For this war pressed them into banding together in Greece, forcing the Athenians to become nautical. And the ships were not used in this matter they were built for, but they became just what Greece needed. So these ships were made in advance, and the rest were built in addition. And it seemed to him after the oracle that the ships had been received by Greece for the whole people to set out against the barbarians, ordered by the gods, according to the desires of the Greeks.


VII.145

So that’s how these oracles were taken by the Athenians. And when the Greeks had come together on this point concerning Greece, thinking rather good things of themselves and giving their word and guarantee, it then seemed right to the ones planning to become reconciled with one another and their enemies; and there were some various [wars] occurring at the time, the greatest being between the Athenians and the Aeginetans.


[At this point begins the gathering of the fleet and so forth.

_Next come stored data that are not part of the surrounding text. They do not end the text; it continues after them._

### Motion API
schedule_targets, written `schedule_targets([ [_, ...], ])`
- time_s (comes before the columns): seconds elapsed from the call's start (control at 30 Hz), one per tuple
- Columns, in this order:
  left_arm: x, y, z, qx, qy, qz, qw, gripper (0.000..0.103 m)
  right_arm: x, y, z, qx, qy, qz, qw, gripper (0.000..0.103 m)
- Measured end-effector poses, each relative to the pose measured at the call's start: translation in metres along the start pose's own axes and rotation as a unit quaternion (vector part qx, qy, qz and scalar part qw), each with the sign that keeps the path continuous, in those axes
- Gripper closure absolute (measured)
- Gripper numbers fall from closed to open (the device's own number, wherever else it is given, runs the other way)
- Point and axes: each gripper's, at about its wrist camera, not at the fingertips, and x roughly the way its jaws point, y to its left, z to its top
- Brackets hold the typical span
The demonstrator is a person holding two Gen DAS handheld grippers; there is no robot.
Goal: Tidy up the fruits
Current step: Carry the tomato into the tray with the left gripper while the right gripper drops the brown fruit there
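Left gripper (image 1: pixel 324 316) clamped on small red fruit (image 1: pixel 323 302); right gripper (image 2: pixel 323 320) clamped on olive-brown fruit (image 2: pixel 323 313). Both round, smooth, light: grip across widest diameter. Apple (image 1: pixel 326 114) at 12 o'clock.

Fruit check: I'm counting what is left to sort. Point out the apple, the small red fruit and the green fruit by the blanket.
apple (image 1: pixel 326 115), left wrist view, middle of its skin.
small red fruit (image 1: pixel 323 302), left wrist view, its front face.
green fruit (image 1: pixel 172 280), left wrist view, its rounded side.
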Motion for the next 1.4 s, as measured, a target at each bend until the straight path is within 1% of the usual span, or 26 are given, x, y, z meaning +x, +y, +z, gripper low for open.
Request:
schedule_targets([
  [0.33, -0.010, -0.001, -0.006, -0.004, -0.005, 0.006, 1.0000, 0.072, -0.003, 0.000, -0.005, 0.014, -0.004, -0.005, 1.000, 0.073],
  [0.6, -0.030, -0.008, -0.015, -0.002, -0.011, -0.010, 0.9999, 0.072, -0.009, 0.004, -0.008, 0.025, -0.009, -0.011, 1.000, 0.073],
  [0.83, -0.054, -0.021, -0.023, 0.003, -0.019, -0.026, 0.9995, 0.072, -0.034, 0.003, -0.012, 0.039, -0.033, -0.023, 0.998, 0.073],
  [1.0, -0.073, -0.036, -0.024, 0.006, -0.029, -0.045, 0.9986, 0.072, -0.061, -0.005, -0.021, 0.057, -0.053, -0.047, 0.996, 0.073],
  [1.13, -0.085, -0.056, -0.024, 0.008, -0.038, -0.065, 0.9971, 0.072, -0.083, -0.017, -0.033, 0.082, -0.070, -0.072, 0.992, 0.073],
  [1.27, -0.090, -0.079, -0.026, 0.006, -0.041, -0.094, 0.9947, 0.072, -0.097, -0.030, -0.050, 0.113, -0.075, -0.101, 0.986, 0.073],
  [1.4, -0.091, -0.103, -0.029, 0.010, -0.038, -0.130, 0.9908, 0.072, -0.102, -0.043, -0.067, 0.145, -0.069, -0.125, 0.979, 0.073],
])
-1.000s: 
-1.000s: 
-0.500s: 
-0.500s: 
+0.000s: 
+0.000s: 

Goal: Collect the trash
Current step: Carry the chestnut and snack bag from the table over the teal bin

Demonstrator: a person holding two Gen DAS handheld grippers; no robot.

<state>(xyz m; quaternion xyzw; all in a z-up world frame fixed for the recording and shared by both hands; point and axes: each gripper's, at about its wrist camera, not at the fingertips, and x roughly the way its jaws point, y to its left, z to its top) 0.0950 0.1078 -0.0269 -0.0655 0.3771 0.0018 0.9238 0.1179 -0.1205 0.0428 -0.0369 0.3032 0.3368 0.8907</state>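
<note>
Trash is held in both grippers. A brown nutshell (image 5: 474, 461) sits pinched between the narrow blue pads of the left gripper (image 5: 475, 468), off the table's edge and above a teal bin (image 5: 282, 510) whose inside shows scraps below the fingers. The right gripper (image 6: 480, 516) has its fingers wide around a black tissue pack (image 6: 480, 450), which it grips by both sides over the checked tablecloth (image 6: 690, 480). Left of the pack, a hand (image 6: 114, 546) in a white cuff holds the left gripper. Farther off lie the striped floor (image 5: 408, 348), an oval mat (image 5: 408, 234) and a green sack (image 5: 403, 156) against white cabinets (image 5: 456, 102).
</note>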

One city, Euboea, seeing that they’re about to be abandoned, offers Themistocles--as commander of the Athenian side of things--a bribe to stick around long enough for them to evacuate their families. He uses a portion of the bribe to convince the other fleet commanders to stay, and keeps the rest for himself, while they think that he’s paying them on behalf of Athens. Consequently, a sea-battle is fought at Euboea.]

[Now, some three days later, the huge Persian fleet is doing terribly, but keeps trying to attack again because they’re embarrassed that such a small fleet is holding them off and inflicting such vicious losses. The Greek fleet is now ready to retreat back to the original place, but Themistocles comes up with a Clever Plan. He leaves a message carved on a rock at the place they’re retreating from, encouraging the Ionians--currently allies of the Persian invaders--to either desert to the side of the other Greeks, or to fight poorly, with the idea that this way they’ll either actually desert, or be suspected and mistrusted by the king because of the message suggesting they would. Then they book it out of there and the Persians arrive to occupy...Euboea, or a place near it, anyway.]

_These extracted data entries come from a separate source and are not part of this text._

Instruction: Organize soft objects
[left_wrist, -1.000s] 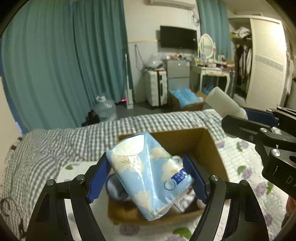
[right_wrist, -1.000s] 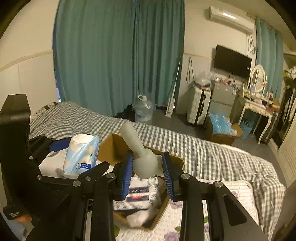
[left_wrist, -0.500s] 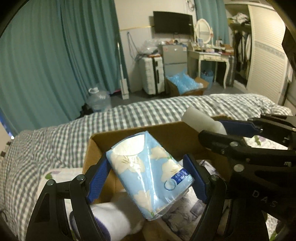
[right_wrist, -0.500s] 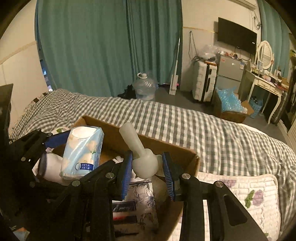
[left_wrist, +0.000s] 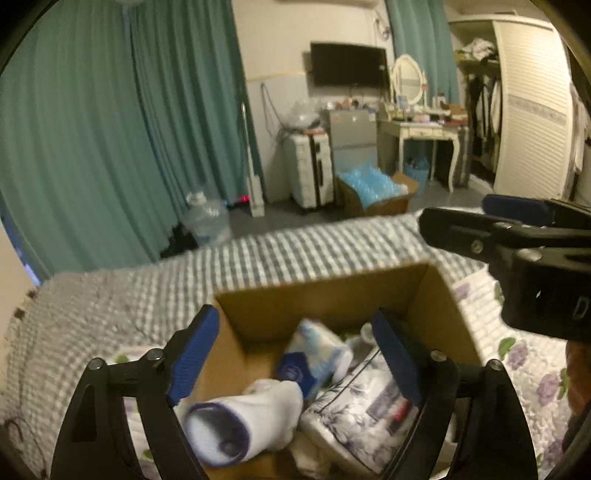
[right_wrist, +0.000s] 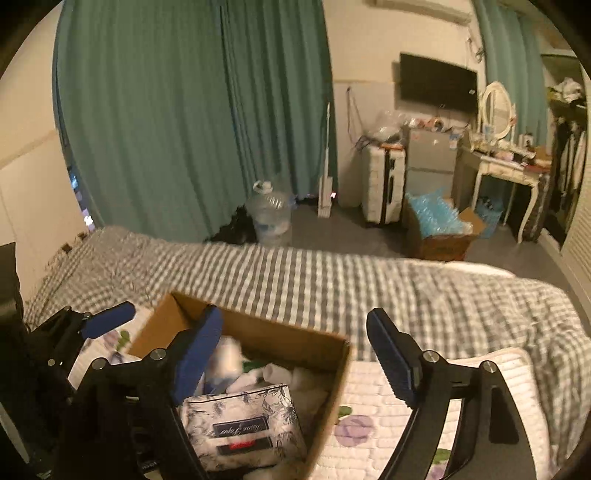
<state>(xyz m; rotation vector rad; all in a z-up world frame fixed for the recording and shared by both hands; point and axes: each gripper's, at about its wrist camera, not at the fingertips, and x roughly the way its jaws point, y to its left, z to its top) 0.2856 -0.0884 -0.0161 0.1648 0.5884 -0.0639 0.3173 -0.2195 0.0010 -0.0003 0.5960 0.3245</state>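
Left fingers (left_wrist: 295, 350): spread wide, nothing between them, above the cardboard box (left_wrist: 332, 295)
Right fingers (right_wrist: 295, 354): apart and empty, over the box's far right rim
Blue tissue pack (left_wrist: 317, 354): lying inside the box, near its middle
White sock (left_wrist: 240, 421): in the box at 7 o'clock of the pack
Floral tissue pack (right_wrist: 243, 424): in the box, at 5 o'clock
Box: on the bed (right_wrist: 332, 273)

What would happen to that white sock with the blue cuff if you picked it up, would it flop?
Probably. The white sock with the blue cuff looks like soft knit bunched into a roll, so it would likely sag or unroll. It seems light, and its fuzzy cloth should grip rather than slip. It leans on the floral tissue pack, so it shouldn't roll far.
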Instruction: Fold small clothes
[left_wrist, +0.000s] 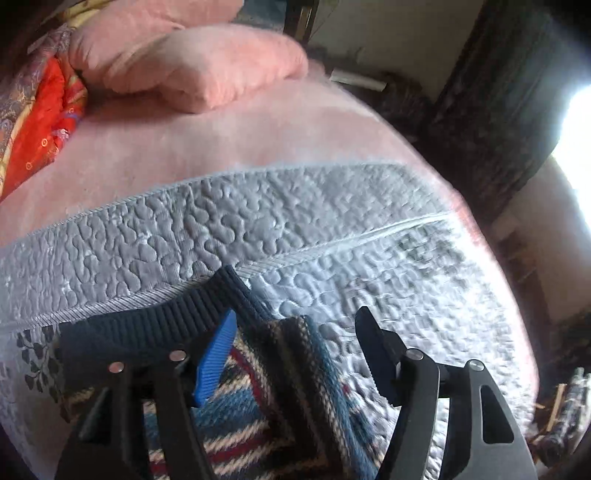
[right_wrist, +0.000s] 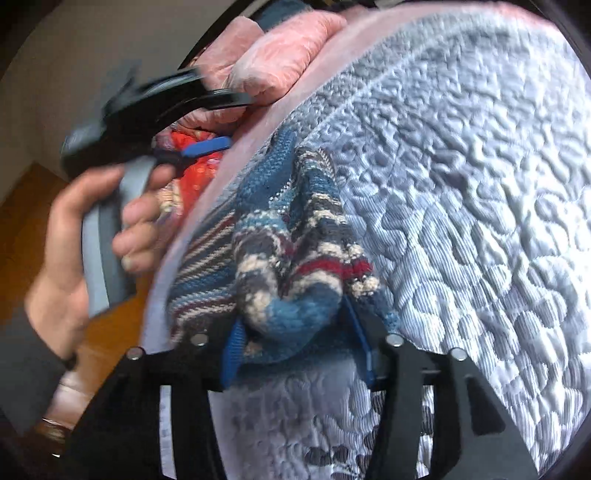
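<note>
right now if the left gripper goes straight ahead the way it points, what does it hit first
The left gripper is open over the sweater. Straight on, it would probably pass the dark ribbed hem and meet the grey quilt; depth is unclear.

Left wrist view: low over grey quilt (left_wrist: 295, 221), facing pink pillows (left_wrist: 192, 62). Right wrist view: close, facing striped knit garment (right_wrist: 295, 236). Shared: quilt, garment, pillows.
</note>
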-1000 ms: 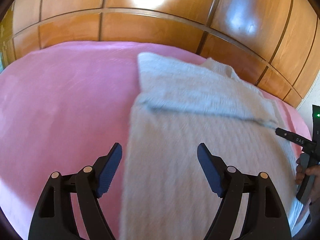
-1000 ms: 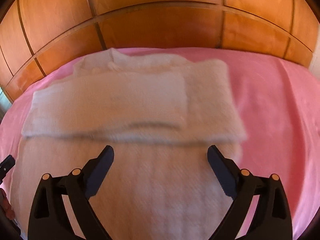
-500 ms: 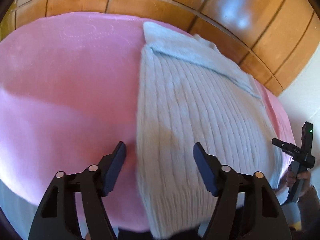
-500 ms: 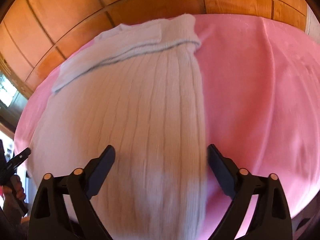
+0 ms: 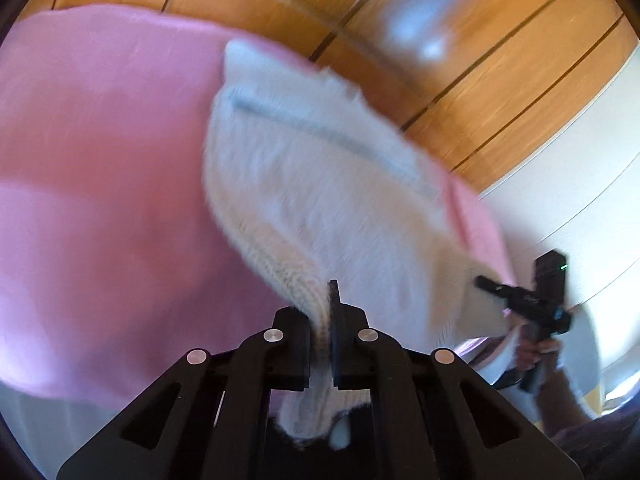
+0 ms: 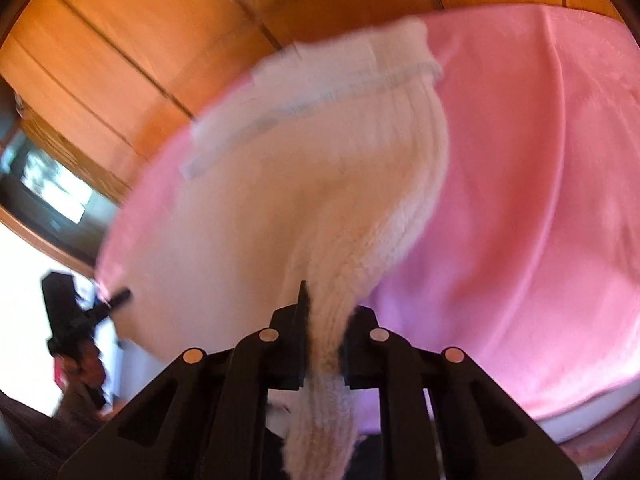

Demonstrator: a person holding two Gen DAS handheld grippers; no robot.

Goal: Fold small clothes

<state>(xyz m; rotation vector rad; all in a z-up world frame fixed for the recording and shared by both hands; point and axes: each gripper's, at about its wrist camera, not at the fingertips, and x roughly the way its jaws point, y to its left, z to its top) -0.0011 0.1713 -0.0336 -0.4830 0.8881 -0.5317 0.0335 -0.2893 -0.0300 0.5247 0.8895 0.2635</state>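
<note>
Wooden wall [image 5: 500, 92]: panelled, behind the bed's far edge.
Bed [image 5: 100, 184]: pink cover, carrying the sweater.
Sweater [image 5: 320, 200]: cream ribbed knit, far part lying on the bed, near hem raised off the near edge.
My left gripper [image 5: 322, 344]: pinching the hem's left corner.
My right gripper [image 6: 326, 344]: clamped on the hem's right corner.

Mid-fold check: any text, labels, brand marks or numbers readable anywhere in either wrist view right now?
Nothing legible.
Right claw: faint pale marking on its body in the left wrist view, too blurred to read.
White sweater: no tag or print shows.
Pink blanket: plain, no writing.
Left claw: bare black, no markings.
</note>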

[The Persians continue to advance, and sack the Acropolis, which was defended by people who interpreted the “wooden wall” as referring to their barricades there. (But they were wrong!) Then Xerxes, knowing that burning temples is bad news, has some Athenian captives sacrifice to the gods there.]


Herodotus, VIII.56

Now the Greeks in Salamis, when it was reported to them what had happened to the Acropolis of the Athenians, fell into such an uproar that some of the generals didn’t wait for the proposed deed to be agreed on, but fell into their ships and seized their sails for running away; and it was agreed on by the sorts of men left behind out of those, that they should fight at sea by the isthmus. Night fell, and dissolving the council they got into their ships.


VIII.57

When Themistocles returned to his ship, Mnesiphelus, an Athenian, asked him what had been planned. Having learned from him that they’d thought it best to sail the ships to the isthmus and fight a sea battle for the Peloponnese, he said: “But look, if they leave Salamis with their ships, you won’t be fighting sea-battles for one homeland; each man will turn back to his own city, and neither Eurybiades nor any other man will be able to hold them back so that the fleet isn’t scattered to the winds; and Greece will be destroyed by thoughtlessness. But if there is some contrivance possible, go and try to break up this plan, if you’re able in any way to persuade Eurybiades to change his plan so that he stays.”

---

* Other translations suggest that I’m failing to parse an idiom correctly here.

** That is, the slave-worked silver mines.